Currently, courts and corrections departments around the US
use algorithms to determine a defendant’s “risk”, which ranges from the
probability that an individual will commit another crime to the likelihood a
defendant will appear for his or her court date. These algorithmic outputs
inform decisions about bail, sentencing, and parole. Each tool aspires to
improve on the accuracy of human decision-making that allows for a better
allocation of finite resources.
Typically, government agencies do not write their own
algorithms; they buy them from private businesses. This often means the
algorithm is proprietary or “black boxed”, meaning only the owners, and to a
limited degree the purchaser, can see how the software makes decisions.
Currently, there is no federal law that sets standards or requires the
inspection of these tools, the way the FDA does with new drugs.
This lack of transparency has real consequences. In the case
of Wisconsin v. Loomis, defendant Eric Loomis was found guilty for his role in a drive-by shooting.

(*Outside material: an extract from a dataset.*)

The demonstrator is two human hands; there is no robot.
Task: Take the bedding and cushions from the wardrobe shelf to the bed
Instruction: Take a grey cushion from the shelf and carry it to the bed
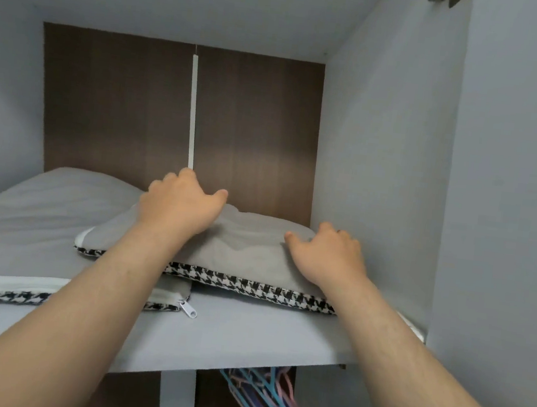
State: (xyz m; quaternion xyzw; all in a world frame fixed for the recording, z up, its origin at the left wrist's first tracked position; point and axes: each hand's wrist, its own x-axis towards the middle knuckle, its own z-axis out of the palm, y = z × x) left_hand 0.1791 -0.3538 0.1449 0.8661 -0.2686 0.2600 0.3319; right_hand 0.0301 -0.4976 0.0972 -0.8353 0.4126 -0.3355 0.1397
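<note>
Two flat grey cushions with black-and-white houndstooth undersides lie on the wardrobe shelf (pixel 245 334). The upper cushion (pixel 242 247) sits on the right, partly overlapping the lower cushion (pixel 35 210), which stretches left and shows a zip pull (pixel 188 309) at its front edge. My left hand (pixel 181 205) rests on the far left part of the upper cushion, fingers curled over its back edge. On the cushion's right side lies my right hand (pixel 328 255), fingers spread and curved down. Whether either hand grips the fabric is unclear.
The shelf compartment has grey side walls (pixel 380 182), a grey ceiling and a brown back panel (pixel 121 103) with a white vertical strip (pixel 193 111). Below the shelf, several coloured plastic hangers (pixel 271 401) hang on the right beside a grey divider (pixel 176 400).
</note>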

During intake, Loomis answered a series of questions that were then entered
into Compas, a risk-assessment tool developed by a privately
held company and used by the Wisconsin Department of Corrections. The trial
judge gave Loomis a long sentence partially because of the “high risk” score
the defendant received from this black box risk-assessment tool. Loomis
challenged his sentence, because he was not allowed to assess the algorithm.

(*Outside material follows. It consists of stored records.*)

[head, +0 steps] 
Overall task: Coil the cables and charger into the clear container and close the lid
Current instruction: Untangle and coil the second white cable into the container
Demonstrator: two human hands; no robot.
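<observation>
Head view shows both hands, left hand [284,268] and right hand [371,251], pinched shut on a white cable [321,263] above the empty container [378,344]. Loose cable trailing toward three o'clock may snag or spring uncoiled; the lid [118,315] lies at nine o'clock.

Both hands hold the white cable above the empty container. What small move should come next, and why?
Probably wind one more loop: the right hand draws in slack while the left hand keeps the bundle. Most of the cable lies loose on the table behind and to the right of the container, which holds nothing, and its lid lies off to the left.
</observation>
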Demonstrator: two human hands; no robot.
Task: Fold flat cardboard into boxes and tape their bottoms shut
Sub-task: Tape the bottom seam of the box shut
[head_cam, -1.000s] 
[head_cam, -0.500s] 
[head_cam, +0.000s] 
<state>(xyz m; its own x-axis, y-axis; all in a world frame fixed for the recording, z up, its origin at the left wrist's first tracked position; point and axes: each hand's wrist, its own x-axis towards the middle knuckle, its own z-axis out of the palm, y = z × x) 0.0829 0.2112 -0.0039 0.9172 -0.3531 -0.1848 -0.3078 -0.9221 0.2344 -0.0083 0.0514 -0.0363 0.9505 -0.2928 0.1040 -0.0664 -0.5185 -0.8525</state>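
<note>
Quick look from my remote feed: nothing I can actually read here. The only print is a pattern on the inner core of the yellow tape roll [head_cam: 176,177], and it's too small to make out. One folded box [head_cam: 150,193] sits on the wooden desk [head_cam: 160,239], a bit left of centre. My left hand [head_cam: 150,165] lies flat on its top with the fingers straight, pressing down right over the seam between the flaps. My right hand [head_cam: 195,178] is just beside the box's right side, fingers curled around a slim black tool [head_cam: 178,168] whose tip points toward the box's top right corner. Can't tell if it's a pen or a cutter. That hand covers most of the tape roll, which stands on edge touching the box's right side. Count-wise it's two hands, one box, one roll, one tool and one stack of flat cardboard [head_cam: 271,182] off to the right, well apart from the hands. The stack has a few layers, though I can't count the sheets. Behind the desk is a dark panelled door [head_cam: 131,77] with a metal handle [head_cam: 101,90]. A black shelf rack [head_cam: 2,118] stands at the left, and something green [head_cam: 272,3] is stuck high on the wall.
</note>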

Last summer, the state supreme court ruled against Loomis, reasoning that knowledge of the
algorithm’s output was a sufficient level of transparency.

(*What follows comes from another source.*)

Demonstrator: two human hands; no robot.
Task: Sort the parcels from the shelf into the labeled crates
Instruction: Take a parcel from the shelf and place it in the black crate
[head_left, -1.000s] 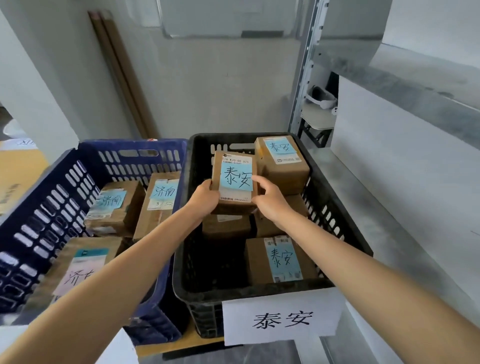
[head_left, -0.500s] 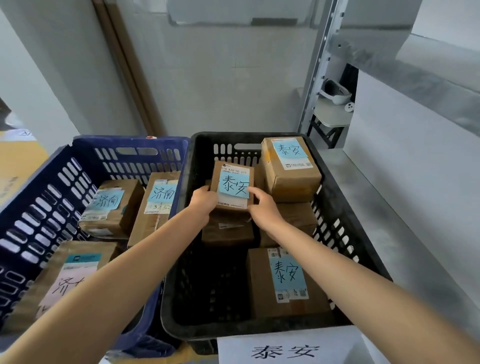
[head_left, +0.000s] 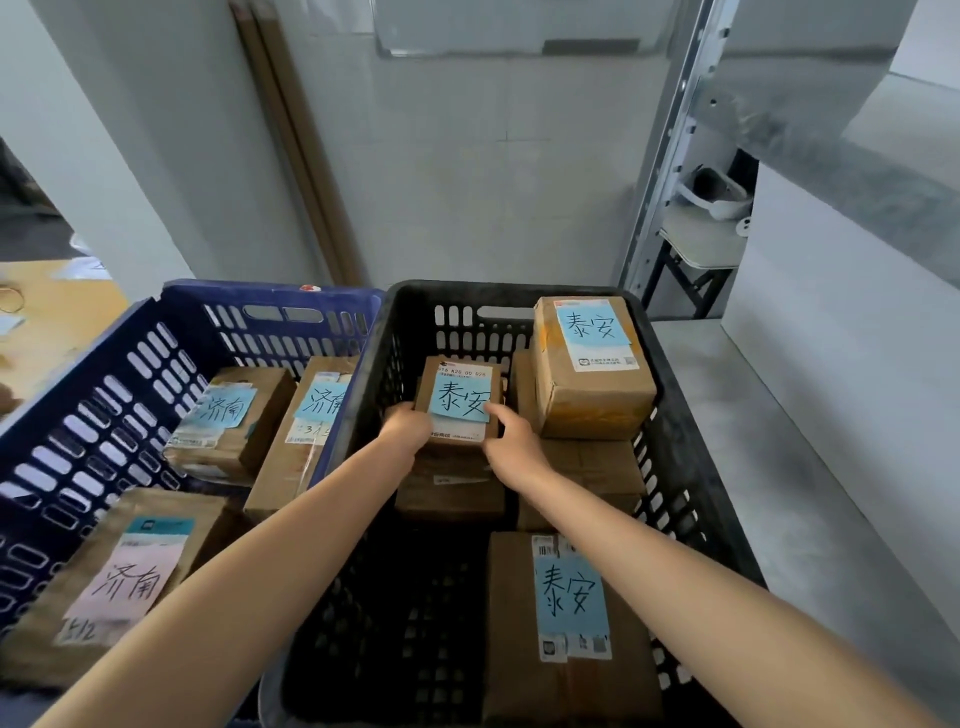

By keeping the algorithm hidden, Loomis leaves
these tools unchecked. This is a worrisome precedent as risk assessments evolve
from algorithms that are possible to assess, like Compas, to opaque neural
networks. Neural networks, a deep learning algorithm meant to act like the
human brain, cannot be transparent because of their very nature. Rather than
being explicitly programmed, a neural network creates connections on its own.
This process is hidden and always changing, which runs the risk of limiting a
judge’s ability to render a fully informed decision and defense counsel’s
ability to zealously defend their clients.
Consider a scenario in which the defense attorney calls a
developer of a neural-network-based risk assessment tool to the witness stand
to challenge the “high risk” score that could affect her client’s sentence. On
the stand, the engineer could tell the court how the neural network was
designed, what inputs were entered, and what outputs were created in a specific
case. However, the engineer could not explain the software’s decision-making
process.
With these facts, or lack thereof, how does a judge weigh
the validity of a risk-assessment tool if she cannot understand its
decision-making process? How could an appeals court know if the tool decided
that socioeconomic factors, a constitutionally dubious input, determined a
defendant’s risk to society? Following the reasoning in Loomis, the court
would have no choice but to abdicate a part of its responsibility to a hidden
decision-making process.
Already, basic machine-learning techniques are being used in
the justice system. The not-far-off role of AI in our courts creates two
potential paths for the criminal justice and legal communities: Either blindly
allow the march of technology to go forward, or create a moratorium on the use
of opaque AI in criminal justice risk assessment until there are processes and
procedures in place that allow for a meaningful examination of these tools.